*Exercise objective*:
The line containing "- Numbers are" marks the end: restate word for word every line from the first line of the entries below through that one.

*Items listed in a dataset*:
--
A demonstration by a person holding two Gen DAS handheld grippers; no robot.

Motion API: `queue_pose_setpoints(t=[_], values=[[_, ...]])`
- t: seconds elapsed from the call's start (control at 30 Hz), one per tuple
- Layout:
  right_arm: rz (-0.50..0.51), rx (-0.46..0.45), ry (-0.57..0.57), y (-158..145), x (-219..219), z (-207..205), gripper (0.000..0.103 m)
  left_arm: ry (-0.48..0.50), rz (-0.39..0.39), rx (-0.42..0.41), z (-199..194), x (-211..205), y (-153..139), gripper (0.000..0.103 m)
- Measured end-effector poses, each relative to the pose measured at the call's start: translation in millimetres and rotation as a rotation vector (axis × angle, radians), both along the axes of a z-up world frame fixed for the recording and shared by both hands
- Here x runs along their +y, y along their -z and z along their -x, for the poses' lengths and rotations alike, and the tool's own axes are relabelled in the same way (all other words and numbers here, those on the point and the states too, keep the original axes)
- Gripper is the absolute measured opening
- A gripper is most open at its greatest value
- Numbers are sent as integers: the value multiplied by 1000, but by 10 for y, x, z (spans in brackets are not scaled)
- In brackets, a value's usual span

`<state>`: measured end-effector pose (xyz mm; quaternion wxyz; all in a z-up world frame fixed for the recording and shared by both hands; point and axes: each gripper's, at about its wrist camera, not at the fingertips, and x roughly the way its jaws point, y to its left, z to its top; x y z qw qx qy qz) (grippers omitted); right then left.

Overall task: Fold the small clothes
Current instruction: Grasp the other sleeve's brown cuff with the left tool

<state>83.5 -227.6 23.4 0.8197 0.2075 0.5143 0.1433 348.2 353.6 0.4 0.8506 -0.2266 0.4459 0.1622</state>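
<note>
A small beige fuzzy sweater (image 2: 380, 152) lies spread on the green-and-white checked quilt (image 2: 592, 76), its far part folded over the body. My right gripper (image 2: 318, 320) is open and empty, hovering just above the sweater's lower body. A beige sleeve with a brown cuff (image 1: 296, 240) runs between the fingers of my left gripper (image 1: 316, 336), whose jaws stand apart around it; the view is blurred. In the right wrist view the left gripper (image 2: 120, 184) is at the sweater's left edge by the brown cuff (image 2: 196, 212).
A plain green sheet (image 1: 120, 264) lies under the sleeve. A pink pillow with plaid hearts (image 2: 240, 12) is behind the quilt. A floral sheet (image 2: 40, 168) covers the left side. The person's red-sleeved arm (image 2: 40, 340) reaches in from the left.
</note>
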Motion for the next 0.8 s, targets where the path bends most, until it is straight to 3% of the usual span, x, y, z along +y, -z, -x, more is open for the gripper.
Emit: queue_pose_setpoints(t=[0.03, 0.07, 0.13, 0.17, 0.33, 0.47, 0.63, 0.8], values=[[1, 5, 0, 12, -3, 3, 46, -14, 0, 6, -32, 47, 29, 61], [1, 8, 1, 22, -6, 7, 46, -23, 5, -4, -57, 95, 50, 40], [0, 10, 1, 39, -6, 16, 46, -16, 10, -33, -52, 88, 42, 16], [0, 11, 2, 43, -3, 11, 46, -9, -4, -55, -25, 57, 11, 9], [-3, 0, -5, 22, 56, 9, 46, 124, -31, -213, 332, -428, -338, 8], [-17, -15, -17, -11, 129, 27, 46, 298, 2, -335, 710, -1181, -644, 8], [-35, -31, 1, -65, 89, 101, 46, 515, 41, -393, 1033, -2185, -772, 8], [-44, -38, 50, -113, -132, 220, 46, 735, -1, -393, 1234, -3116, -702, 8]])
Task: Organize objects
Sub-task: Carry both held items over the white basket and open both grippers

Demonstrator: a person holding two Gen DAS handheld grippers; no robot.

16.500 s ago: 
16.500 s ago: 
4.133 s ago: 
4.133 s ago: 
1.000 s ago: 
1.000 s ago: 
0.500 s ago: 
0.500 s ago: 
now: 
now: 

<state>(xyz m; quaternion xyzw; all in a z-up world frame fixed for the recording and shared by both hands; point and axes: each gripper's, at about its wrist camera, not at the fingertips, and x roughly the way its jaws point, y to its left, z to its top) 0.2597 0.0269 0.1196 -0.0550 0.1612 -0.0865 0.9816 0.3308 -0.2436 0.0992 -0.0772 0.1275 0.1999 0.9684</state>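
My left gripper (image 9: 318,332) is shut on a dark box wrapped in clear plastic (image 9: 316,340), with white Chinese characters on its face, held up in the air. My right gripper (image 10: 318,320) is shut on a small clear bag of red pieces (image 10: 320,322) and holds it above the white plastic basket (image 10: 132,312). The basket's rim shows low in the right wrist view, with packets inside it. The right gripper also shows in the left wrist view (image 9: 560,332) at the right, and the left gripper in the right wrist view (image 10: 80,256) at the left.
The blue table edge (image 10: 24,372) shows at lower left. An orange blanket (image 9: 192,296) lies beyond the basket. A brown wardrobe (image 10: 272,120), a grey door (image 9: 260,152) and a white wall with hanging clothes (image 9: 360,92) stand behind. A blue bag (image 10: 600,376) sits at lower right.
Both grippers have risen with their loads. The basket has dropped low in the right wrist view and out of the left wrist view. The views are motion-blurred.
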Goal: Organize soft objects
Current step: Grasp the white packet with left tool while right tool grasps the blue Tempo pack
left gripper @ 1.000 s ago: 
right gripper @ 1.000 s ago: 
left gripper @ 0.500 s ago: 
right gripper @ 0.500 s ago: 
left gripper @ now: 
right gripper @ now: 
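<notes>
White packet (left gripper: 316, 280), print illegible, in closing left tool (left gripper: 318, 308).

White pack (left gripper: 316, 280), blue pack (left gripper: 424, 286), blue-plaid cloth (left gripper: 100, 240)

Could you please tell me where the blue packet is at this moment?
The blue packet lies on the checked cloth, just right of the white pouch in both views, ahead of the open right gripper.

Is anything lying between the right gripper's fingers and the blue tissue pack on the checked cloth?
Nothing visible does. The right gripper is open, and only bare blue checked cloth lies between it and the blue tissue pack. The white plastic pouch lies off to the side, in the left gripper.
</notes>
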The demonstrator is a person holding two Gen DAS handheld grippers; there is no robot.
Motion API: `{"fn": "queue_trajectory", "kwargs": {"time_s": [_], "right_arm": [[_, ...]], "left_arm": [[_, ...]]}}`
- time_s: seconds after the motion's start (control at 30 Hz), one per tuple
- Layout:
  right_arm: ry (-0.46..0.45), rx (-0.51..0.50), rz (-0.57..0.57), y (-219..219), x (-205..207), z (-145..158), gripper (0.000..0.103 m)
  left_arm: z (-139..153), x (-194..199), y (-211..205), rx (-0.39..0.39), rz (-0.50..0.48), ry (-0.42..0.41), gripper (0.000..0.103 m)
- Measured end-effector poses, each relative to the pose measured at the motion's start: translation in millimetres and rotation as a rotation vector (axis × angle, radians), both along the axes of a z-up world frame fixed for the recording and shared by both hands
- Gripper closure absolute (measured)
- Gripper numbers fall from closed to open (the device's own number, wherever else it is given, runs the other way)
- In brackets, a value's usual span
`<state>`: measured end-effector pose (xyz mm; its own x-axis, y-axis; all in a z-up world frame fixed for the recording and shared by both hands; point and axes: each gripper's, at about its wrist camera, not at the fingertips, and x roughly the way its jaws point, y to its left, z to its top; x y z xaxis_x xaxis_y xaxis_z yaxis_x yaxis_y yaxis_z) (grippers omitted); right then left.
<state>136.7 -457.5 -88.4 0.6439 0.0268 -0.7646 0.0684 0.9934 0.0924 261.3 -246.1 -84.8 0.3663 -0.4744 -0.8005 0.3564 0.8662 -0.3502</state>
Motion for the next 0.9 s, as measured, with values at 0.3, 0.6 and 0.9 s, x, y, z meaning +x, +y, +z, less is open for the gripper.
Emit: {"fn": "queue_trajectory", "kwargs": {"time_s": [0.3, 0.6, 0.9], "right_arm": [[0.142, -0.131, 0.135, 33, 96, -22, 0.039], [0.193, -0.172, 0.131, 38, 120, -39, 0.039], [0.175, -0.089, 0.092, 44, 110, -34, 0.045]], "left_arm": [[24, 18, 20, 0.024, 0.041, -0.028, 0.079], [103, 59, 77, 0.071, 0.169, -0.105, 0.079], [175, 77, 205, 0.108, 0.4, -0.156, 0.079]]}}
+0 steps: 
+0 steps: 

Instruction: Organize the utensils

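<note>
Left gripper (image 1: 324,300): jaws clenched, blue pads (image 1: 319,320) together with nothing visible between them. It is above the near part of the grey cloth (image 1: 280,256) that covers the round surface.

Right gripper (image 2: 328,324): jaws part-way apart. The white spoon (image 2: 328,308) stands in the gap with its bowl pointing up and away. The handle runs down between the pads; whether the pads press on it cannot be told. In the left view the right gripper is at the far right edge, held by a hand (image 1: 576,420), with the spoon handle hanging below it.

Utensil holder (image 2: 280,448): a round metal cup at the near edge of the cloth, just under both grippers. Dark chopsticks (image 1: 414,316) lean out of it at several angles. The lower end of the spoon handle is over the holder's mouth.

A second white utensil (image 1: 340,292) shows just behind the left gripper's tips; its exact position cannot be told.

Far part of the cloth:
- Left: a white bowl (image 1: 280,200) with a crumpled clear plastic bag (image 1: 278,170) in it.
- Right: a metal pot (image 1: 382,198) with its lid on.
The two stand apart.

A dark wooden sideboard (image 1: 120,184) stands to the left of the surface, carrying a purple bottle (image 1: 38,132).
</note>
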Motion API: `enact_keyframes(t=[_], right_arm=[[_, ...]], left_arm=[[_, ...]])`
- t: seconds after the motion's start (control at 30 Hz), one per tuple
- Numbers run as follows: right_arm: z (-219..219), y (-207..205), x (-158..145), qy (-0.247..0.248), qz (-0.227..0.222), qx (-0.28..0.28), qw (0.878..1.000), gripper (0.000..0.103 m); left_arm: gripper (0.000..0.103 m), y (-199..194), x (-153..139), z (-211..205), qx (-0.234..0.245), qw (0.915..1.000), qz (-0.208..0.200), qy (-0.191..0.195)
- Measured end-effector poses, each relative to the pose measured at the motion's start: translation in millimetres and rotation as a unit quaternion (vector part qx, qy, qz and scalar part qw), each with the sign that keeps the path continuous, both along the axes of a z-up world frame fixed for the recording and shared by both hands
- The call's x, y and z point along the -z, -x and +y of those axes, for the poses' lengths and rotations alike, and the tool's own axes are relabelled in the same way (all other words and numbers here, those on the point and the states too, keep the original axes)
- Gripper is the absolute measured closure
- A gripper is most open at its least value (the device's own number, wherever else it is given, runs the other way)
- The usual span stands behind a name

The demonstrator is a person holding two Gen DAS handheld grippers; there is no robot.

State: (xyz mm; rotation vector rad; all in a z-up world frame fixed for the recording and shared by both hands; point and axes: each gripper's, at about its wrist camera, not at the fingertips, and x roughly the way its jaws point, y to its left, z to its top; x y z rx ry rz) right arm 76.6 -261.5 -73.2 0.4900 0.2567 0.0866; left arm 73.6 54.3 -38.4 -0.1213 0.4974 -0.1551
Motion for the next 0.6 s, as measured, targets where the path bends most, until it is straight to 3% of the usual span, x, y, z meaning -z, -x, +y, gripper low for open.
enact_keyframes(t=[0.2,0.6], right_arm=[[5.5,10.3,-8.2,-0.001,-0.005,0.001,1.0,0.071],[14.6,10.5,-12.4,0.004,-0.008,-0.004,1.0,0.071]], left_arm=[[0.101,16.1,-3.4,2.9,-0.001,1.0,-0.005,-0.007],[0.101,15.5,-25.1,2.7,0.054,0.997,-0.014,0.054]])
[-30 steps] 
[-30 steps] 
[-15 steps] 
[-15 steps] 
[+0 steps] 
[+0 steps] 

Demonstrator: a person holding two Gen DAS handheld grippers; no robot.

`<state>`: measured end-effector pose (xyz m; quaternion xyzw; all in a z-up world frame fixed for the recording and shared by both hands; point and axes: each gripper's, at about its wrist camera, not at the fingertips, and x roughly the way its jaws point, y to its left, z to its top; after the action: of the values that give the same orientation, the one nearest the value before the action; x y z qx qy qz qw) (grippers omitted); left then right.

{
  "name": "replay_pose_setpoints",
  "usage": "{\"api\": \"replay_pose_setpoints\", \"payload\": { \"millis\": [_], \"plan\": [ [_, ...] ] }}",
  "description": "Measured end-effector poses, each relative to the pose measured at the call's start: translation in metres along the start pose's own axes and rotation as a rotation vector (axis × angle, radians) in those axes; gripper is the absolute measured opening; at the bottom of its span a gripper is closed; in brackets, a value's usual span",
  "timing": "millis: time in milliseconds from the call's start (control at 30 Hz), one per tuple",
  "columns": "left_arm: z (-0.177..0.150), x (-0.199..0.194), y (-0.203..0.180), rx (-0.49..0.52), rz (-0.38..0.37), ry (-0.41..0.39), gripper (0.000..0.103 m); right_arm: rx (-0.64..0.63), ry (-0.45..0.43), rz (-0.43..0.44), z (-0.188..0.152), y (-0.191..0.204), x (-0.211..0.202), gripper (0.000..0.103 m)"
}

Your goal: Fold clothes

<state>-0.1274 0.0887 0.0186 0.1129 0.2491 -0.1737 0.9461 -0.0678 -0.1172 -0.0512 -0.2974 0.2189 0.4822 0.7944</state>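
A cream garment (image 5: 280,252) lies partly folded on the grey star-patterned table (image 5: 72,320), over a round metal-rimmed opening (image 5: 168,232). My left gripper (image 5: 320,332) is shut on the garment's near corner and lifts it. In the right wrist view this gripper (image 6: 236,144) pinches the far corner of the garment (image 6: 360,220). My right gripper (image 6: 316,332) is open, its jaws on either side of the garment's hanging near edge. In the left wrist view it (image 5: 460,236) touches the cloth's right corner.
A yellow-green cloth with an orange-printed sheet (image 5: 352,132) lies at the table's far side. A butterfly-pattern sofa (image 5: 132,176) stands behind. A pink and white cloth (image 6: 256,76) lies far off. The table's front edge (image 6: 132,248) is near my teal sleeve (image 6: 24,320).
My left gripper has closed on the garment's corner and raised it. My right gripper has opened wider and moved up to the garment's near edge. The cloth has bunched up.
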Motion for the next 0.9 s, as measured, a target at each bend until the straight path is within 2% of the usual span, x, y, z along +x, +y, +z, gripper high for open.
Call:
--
*Solution to this exercise*:
A demonstration by a person holding two Gen DAS handheld grippers; no robot.

Motion API: `queue_pose_setpoints(t=[_], values=[[_, ...]])`
- t: seconds elapsed from the call's start (control at 30 Hz), one per tuple
- Layout:
  right_arm: rz (-0.50..0.51), rx (-0.46..0.45), ry (-0.57..0.57), y (-158..145), x (-219..219), z (-207..205), gripper (0.000..0.103 m)
  left_arm: ry (-0.48..0.50), rz (-0.39..0.39), rx (-0.42..0.41), z (-199..194), x (-211..205), y (-153..139), gripper (0.000..0.103 m)
- Measured end-effector poses, each relative to the pose measured at the call's start: translation in millimetres and rotation as a rotation vector (axis × angle, radians), both along the axes of a z-up world frame fixed for the recording and shared by both hands
- Here x runs along their +y, y along their -z and z along their -x, for the poses' lengths and rotations alike, and the tool's own axes are relabelled in the same way (all other words and numbers here, those on the point and the states too, keep the original axes)
- Gripper is the absolute measured opening
- A gripper is most open at its greatest value
- Numbers are sent as integers: the value multiplied by 1000, but by 10 for y, x, z (spans in brackets are not scaled)

What is written here forms the complete answer.